PROBLEM DESCRIPTION =>
Look through the listing below for the string "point". Show each line where it occurs.

****************

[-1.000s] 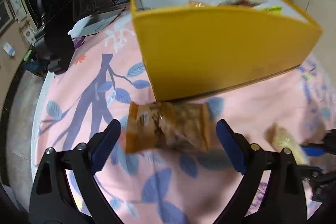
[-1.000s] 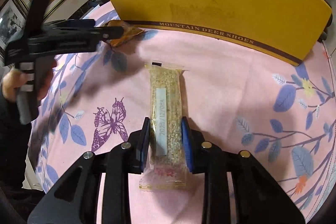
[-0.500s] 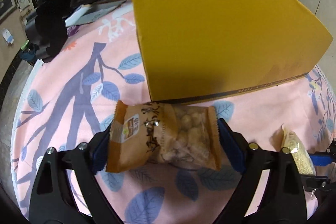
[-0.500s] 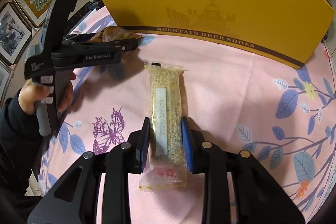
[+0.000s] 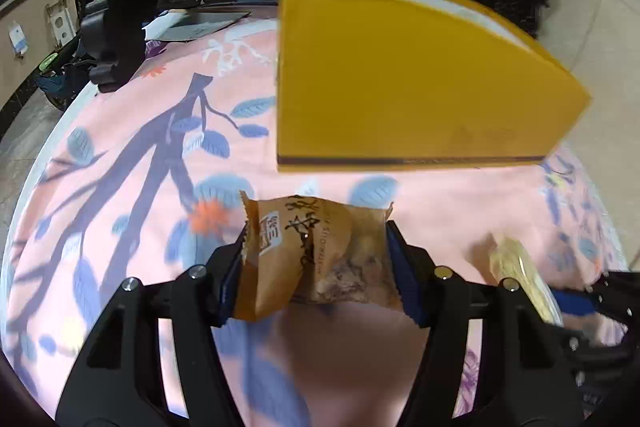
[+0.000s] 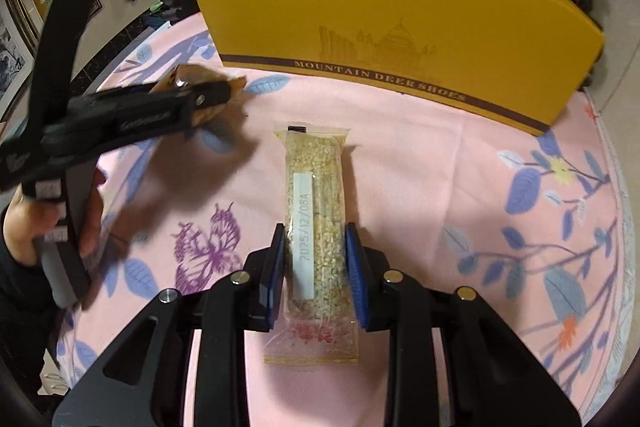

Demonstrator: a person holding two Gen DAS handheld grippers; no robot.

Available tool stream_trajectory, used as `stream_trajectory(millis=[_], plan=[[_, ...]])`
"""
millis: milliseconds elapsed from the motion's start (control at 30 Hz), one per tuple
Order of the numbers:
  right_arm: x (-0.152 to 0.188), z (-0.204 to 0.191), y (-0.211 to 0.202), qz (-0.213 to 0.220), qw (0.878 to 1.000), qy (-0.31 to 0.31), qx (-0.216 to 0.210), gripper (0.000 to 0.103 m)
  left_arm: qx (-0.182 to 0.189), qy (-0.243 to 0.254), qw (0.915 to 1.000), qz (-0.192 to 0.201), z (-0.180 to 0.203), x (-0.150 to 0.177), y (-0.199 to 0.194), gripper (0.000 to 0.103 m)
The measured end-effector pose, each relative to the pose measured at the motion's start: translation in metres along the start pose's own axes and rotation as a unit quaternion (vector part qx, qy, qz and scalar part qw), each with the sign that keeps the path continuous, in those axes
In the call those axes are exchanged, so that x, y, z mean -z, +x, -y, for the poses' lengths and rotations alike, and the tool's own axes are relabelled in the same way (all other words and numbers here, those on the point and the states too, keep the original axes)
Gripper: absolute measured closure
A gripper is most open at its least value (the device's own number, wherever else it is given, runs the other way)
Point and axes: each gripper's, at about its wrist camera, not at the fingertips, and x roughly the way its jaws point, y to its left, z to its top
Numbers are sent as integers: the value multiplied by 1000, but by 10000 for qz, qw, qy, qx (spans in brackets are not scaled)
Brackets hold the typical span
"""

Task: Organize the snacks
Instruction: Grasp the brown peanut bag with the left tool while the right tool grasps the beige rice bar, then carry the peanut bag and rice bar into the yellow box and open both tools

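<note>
Closing in, the left hand-held gripper (image 5: 316, 269) now clenches the brown snack packet (image 5: 316, 255), raised just before the yellow box (image 5: 400, 79). Its jaws have just been closing. Clamped on the grain bar (image 6: 316, 227), the right hand-held gripper (image 6: 316, 275) rests it on the pink-clothed bench (image 6: 440, 195). Both wrappers look slick; a crumpled packet could slip mid-carry.

Left gripper (image 5: 316, 259) jaws just closing, seemingly gripping, right gripper (image 6: 316, 271) clamped

Left hand-held gripper (image 5: 316, 259) clamping snack packet (image 5: 316, 255)
</note>
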Motion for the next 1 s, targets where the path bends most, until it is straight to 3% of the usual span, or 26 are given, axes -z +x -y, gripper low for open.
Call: stream_trajectory(millis=[200,333,600,800,1000], plan=[[12,3,-30,228,9994,255,-33,74,220,-176,9995,134,12,19,-46,40],[18,9,-43,367,9986,377,-15,74,146,-164,9993,286,28,26,-79,40],[11,27,-79,635,9965,538,-35,74,175,-259,9989,352,38,-3,-101,40],[-58,47,-102,829,9945,620,-161,74,125,-103,9988,455,57,-79,-98,40],[-155,80,-92,824,9924,906,160,74,-110,-90,9989,441,75,-163,-64,40]])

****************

RESPONSE BOX =>
In the call those axes are exchanged, so that x, y, z mean -z, +x, -y, for the poses' lengths and rotations alike, and the tool's own axes are relabelled in the same way (all other words and numbers here, those on the point and the states too, keep the original axes)
Point and axes: each gripper's, at about its wrist camera, not at the fingertips, and x roughly the way its jaws point, y to its left, z to its top

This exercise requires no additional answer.